- ACTION ITEM -
Each of the lines below must be restated exactly.

- SOURCE DATA -
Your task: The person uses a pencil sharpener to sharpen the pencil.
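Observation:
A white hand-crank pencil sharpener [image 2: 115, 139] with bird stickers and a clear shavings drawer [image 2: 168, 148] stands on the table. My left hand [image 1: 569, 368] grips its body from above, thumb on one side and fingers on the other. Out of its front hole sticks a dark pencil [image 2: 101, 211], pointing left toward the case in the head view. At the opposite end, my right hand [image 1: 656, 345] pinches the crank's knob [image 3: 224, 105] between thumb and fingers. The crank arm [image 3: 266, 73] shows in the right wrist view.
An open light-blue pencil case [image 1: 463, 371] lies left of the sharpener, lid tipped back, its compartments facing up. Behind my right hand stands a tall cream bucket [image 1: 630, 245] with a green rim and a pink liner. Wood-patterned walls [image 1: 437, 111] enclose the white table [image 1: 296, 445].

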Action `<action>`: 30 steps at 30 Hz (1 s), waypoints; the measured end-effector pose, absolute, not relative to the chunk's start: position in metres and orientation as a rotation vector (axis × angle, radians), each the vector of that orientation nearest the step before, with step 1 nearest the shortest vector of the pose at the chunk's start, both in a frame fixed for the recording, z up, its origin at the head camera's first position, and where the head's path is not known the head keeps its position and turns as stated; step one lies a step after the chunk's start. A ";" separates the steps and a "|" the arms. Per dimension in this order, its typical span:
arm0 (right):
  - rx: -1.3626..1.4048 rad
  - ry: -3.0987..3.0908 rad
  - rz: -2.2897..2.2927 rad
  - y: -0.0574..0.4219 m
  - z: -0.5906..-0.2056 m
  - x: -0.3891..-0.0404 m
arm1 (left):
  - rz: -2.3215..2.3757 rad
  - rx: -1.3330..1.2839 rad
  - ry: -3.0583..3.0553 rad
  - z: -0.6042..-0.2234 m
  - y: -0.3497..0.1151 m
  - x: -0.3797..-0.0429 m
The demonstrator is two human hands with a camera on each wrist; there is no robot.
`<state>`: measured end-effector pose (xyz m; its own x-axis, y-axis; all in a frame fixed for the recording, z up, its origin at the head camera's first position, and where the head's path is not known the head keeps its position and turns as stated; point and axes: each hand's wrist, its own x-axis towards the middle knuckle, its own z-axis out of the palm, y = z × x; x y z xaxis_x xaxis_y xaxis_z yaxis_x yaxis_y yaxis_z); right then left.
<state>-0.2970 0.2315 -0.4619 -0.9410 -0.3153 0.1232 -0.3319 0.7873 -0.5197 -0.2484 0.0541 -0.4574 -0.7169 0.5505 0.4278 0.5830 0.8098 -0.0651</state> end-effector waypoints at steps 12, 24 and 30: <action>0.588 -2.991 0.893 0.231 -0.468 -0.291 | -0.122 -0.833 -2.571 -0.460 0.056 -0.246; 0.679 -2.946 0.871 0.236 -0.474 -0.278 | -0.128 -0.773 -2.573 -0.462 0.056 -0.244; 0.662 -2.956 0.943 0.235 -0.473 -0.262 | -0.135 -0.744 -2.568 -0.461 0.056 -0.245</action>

- RESULT FOR THIS TASK -
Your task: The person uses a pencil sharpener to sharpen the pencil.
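Observation:
A white hand-crank pencil sharpener [image 2: 115, 139] with bird stickers and a clear shavings drawer [image 2: 168, 148] stands on the table. My left hand [image 1: 569, 368] grips its body from above, thumb on one side and fingers on the other. Out of its front hole sticks a dark pencil [image 2: 101, 211], pointing left toward the case in the head view. At the opposite end, my right hand [image 1: 656, 345] pinches the crank's knob [image 3: 224, 105] between thumb and fingers. The crank arm [image 3: 266, 73] shows in the right wrist view.
An open light-blue pencil case [image 1: 463, 371] lies left of the sharpener, lid tipped back, its compartments facing up. Behind my right hand stands a tall cream bucket [image 1: 630, 245] with a green rim and a pink liner. Wood-patterned walls [image 1: 437, 111] enclose the white table [image 1: 296, 445].
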
Action `<action>`: 30 steps at 30 Hz (1 s), waypoints; the measured end-effector pose, absolute, not relative to the chunk's start: position in metres and orientation as a rotation vector (axis × angle, radians), each the vector of that orientation nearest the step before, with step 1 nearest the shortest vector of the pose at the chunk's start, both in a frame fixed for the recording, z up, its origin at the head camera's first position, and where the head's path is not known the head keeps its position and turns as stated; step one lies a step after the chunk's start. A ";" separates the steps and a "|" the arms. Per dimension in this order, its typical span:
arm0 (right):
  - rx: -1.3626..1.4048 rad
  - ry: -3.0987..3.0908 rad
  - rz: -2.2897..2.2927 rad
  - y: -0.0574..0.4219 m
  - z: -0.5906..-0.2056 m
  - x: -0.3891..-0.0404 m
arm1 (left):
  - rz: -2.3215..2.3757 rad
  - rx: -1.3330..1.2839 rad
  - ry: -3.0583..3.0553 rad
  - z: -0.6042..-0.2234 m
  - y: -0.3497..0.1151 m
  - x: -0.3797..-0.0429 m
The demonstrator is two human hands with a camera on each wrist; there is no robot.
`<state>`: measured end-effector pose (xyz m; its own x-axis, y-axis; all in a frame fixed for the recording, z up, its origin at the head camera's first position, and where the head's path is not known the head keeps its position and turns as stated; point and axes: each hand's wrist, its own x-axis towards the middle knuckle, its own z-axis out of the palm, y = z × x; x y z xaxis_x xaxis_y xaxis_z yaxis_x yaxis_y yaxis_z); right then left.
<state>-0.2970 0.2315 -0.4619 -0.9410 -0.3153 0.1232 -0.3319 0.7873 -0.5197 -0.2484 0.0541 -0.4574 -0.7169 0.5505 0.4278 0.5830 0.8098 -0.0651</state> end-effector waypoints at steps 12, 24 and 30: <action>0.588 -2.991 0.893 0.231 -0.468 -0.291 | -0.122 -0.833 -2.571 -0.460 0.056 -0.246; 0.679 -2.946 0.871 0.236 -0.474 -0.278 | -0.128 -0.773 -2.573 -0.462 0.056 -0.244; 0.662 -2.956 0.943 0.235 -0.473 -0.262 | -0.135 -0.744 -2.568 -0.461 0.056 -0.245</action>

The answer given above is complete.